The FDA approved 48 new molecular entities in 2019, below the 59 NME approvals in 2018, a recent record high, but still the third highest number of approvals since 1996, when 53 NMEs were approved. Which companies and drugs scored FDA approval?

New drug approvals in 2019

In 2019, the US Food and Drug Administration’s (FDA) Center for Drug Evaluation and Research (CDER) approved 48 new molecular entities (NMEs). In 2018, the FDA approved 59 NMEs, which surpassed the previous record of 53 NME approvals in 1996 and the 46 NMEs approved in 2017. The 48 NME approvals in 2019 continues an upward trajectory for NME approvals (with the exception of 2016 when 22 NMEs were approved) over the last several years. FDA’s CDER approved 41 NMEs in 2014, 45 NMEs in 2015, 46 NMEs in 2017, and 59 NMEs in 2018. In the 10-year period through 2010 through 2018, CDER has averaged about 37 novel drug approvals per year.

For 2019, CDER identified 20 of the 48 novel drugs approved in 2019 (42%) as first-in-class, meaning representing a new mechanism of action or drug type. In 2019, 21 of CDER’s 48 novel drug approvals (44%) were approved to treat rare or “orphan” diseases, referring to diseases that affect 200,000 or fewer Americans, continuing a recent trend of approximately 40% or more of NME approvals being orphan drugs. In 2018, 34 of CDER’s 59 novel drugs (58%) were approved to treat rare or orphan diseases. In 2017, 18 of CDER’s 46 novel drugs (39%) were approved to treat rare or orphan disease. In 2016, 41% or 9 of the 22 NMEs approved by the FDA were orphan drugs. In 2015, 47%, or 21 of the 45 NMES approved by the FDA’s CDER were orphan drugs, and in 2014, 41%, or 17 of the 41 NMEs approved were orphan drugs.
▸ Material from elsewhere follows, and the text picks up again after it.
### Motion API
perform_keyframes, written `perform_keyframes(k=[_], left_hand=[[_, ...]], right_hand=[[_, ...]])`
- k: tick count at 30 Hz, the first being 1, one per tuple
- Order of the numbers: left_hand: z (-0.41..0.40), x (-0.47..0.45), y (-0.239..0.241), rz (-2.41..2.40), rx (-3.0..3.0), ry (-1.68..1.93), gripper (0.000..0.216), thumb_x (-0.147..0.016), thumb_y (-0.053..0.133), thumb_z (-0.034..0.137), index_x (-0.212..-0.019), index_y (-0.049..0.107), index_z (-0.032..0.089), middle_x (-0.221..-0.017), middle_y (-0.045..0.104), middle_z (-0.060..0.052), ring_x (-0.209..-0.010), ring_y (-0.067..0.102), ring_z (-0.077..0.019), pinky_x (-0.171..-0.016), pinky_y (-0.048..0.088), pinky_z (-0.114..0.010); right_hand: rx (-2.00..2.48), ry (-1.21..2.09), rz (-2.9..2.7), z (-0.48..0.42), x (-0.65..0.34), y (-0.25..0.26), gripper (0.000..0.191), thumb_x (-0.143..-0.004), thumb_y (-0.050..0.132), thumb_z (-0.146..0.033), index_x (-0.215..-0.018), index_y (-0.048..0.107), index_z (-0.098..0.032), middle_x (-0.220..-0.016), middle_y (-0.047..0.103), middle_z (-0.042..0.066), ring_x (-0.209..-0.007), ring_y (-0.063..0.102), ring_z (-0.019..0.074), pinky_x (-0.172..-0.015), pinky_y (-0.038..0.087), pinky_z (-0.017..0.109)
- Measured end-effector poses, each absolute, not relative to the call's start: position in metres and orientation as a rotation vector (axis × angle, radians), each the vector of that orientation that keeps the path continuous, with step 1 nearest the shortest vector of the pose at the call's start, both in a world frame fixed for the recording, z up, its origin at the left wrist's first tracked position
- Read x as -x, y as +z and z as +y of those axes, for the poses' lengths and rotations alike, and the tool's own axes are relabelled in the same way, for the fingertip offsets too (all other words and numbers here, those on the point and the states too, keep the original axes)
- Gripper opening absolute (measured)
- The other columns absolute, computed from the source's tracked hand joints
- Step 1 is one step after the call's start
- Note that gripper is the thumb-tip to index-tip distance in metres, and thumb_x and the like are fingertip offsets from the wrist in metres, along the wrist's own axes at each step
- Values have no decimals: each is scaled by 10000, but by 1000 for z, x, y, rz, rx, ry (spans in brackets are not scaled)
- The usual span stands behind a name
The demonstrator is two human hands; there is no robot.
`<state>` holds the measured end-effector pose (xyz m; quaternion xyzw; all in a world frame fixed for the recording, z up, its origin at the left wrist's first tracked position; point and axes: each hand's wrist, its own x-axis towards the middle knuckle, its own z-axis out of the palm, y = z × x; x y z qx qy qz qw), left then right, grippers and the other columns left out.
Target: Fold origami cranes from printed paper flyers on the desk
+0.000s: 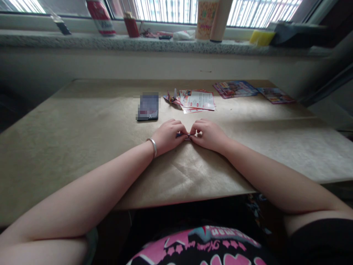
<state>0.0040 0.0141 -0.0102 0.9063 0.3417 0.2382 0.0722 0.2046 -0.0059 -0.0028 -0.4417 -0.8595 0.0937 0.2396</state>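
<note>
Pinch: left hand [166, 135] + right hand [209, 134] | paper scrap [186, 136] between fingertips | on table [82, 140]

1. My left hand [167, 135] and right hand [208, 134] pinch a small scrap [184, 135] between their fingertips. They cover most of it, so I cannot tell what it is.
2. The screen of the phone [148, 106] is blurred out.
3. The print on the leaflets [198, 100] is too small to read.
4. The top edge cuts off the red can [100, 16] and the patterned cup [206, 18] on the windowsill [82, 40].
5. My left elbow runs out of the lower left corner.
</note>
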Motion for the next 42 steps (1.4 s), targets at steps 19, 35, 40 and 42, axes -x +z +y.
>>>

Inside NME approvals in 2019

Among the NME approvals for the large drug companies, Novartis led with five NME approvals: Adakveo (crizanlizumab-tmca) for treating complications of sickle cell disease, Beovu (brolucizumab-dbll) for treating wet age-related macular degeneration; Egaten for (triclabendazole) for treating fascioliasis, a parasitic infestation caused by two species of flatworms or trematodes that affect the liver, sometimes referred to as “liver flukes”; Mayzent (siponimod) for treating relapsing forms of multiple sclerosis; and for Piqray (alpelisib) for treating breast cancer.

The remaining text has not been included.